Review: Spooky’s House of Jump Scares
We have probably all found ourselves walking through the halls of eerie mansions, castles, or similarly dark places throughout our horror-gaming careers. Ambient noises, flickering lighting, and a sense of unease keep you on the edge of your chair, when suddenly a monster pops out, goes “boo!”, and vanishes back into the dark. Amnesia might do this with a Lovecraftian horror whereas Doom prefers hellish demons. Today’s game, Spooky’s House of Jump-Scares, uses cardboard cut-outs of cartoon ghosts. And it works.
Created by the two-man team of independent developer Lag Studios, Spooky’s is a parody on the tropes and history of the horror genre that, despite of its comedic intentions, actually has an interesting take on gameplay that keeps it fun to play. Many other parodies and joke-games struggle to deliver a product that serves as something more than a one-off gag, but Lag Studios definitely pulled it off here.
At the start of the game, players are introduced to the mascot character “Spooky” who is literally a ghost. She welcomes you to her mansion and challenges you to make it through all 1,000 (or so) rooms that it contains and discover what might possibly lie at the end of it all. Many have gone before you and, in true horror gaming style, you will find many notes left by previous adventurers and other unfortunate souls that reveal more of the plot.
At first glance, the game’s visual style makes it look like a cartoon, thanks to the vibrant colors and cute mascot. Your first enemy encounters will usually involve the aforementioned cut-outs of ghosts and pumpkins, which goes accompanied with sound-effects that are way more dramatic than what is actually happening. The jump-scare still works perfectly fine, yet afterwards you can’t help but laugh at yourself for being scared of something so innocent.
The game is designed around moving quickly from room to room, since there really are over a 1,000 to advance through. There is a sizable collection of pre-built rooms and every time the player finds a door, it selects another random one from the collection to put the player in. Gameplay therefore boils down to identifying what kind of room you have landed in and determining the most efficient way to make it through. After every checkpoint, which occur every 50 or 100 rooms, some new layouts will be added to the pool to ramp up the difficulty.
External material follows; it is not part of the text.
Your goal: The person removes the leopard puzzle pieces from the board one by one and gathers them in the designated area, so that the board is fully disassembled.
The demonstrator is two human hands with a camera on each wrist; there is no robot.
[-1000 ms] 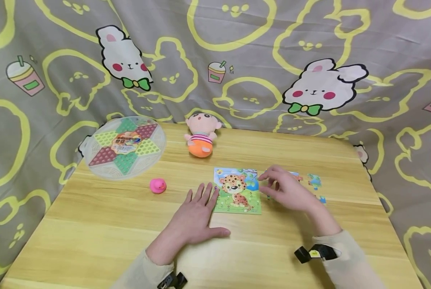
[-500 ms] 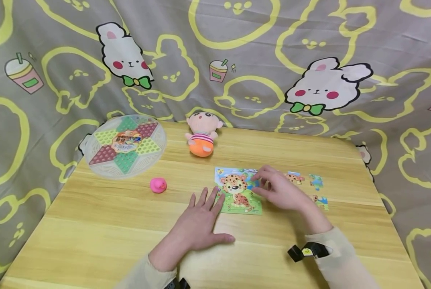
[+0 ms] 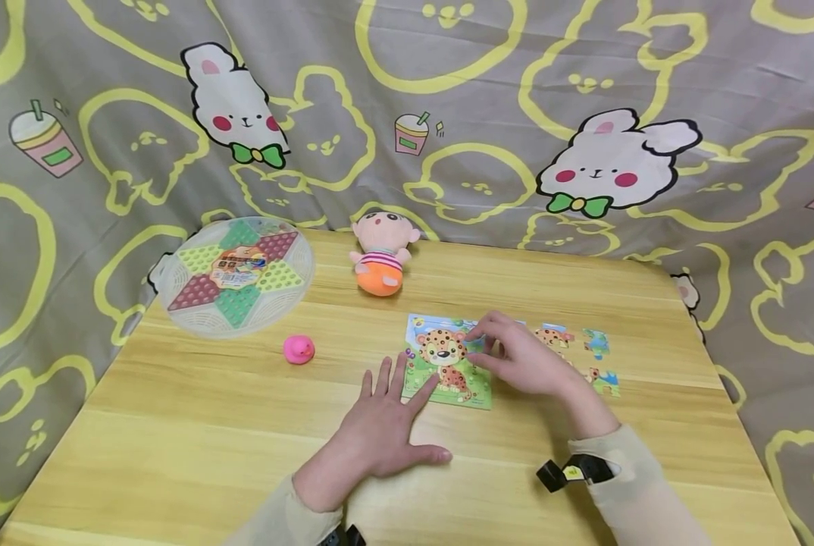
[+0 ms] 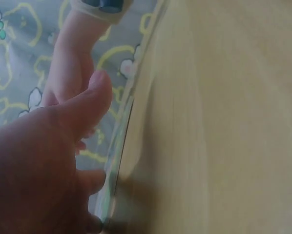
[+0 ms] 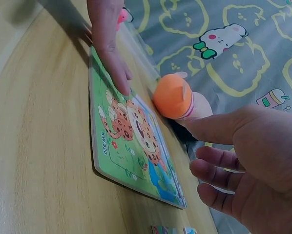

“But why the rush?” you might ask. After all, I just said the game was silly and innocent, so why would you run through it all? Well, at set moments the game leads you to areas that advance the actual story, again via the medium of notes. You might be walking through the cobblestone halls of a castle when suddenly you arrive in an abandoned restaurant setting. These rooms are often a departure from the cute style and are more in line with traditional horror levels, as you move around to find keys to open locked doors that hold more notes and keys.
These parts are brief enough to not outstay their welcome and serve to slowly introduce a new monster, which are actually designed with the intention to be scary. After it finally appears, it will begin to chase you when the normal pace of the game resumes and uses its special abilities to hamper your progress. Even after the scripted introduction, the creature can then show up at any other time to catch you off-guard and resume its chase. Failing to outrun it will result in a shocking death scene exclusive to each type of monster.
As you play through the game, you definitely work your way towards the end point, but at the same time you gradually unlock more creatures to haunt you. Most of these are references to classic horror games and other popular scary stuff – a terrifying mannequin creature uses mist and glitches your textures, a grinning dole resembling Zelda’s Happy Mask Salesman stalks you and attacks whenever not directly observed. You got levels that resemble the rusty, metal hallways of Silent Hill or the haunted school areas of Corpse Party. There are hidden nods to Madoka Magica and the SCP Foundation; it’s like a giant game of spot-the-reference made exclusively for the die-hard horror fan. I love it!
The monster chases also come with theme songs specific to each creature and some even have distorted voice-acting. It’s fair to say I was feeling surprisingly tense from time to time. It’s a shame, however, that since coming out of Early Access, few issues have actually being resolved. Textures still glitch out, even when they are not supposed to, and secret rooms that are supposed to be a rare treat occur way too frequently. The newly-introduced stealth mechanics are also way too contextual and make the one room in which they are needed a tedious part with many Game Overs.
Lag Studios prides itself on making games that serve a specific taste in favor of conforming to standards that broaden their demographic and Spooky’s House of Jump Scares is a clear example of such. While its repetitive gameplay and frightening prospect of having hundreds of rooms to clear may turn off many, the mechanics and creative, referential creatures you have to deal with on the way are surprisingly solid. The stamina meter requires you to think deeply about when to run and many of its references are sure to excite fans of famous and obscure franchises alike. Even so, the ‘free to play’ status of the game is an attractive offer and even if you don’t intend to play all of it, Spooky’s can still offer a good laugh.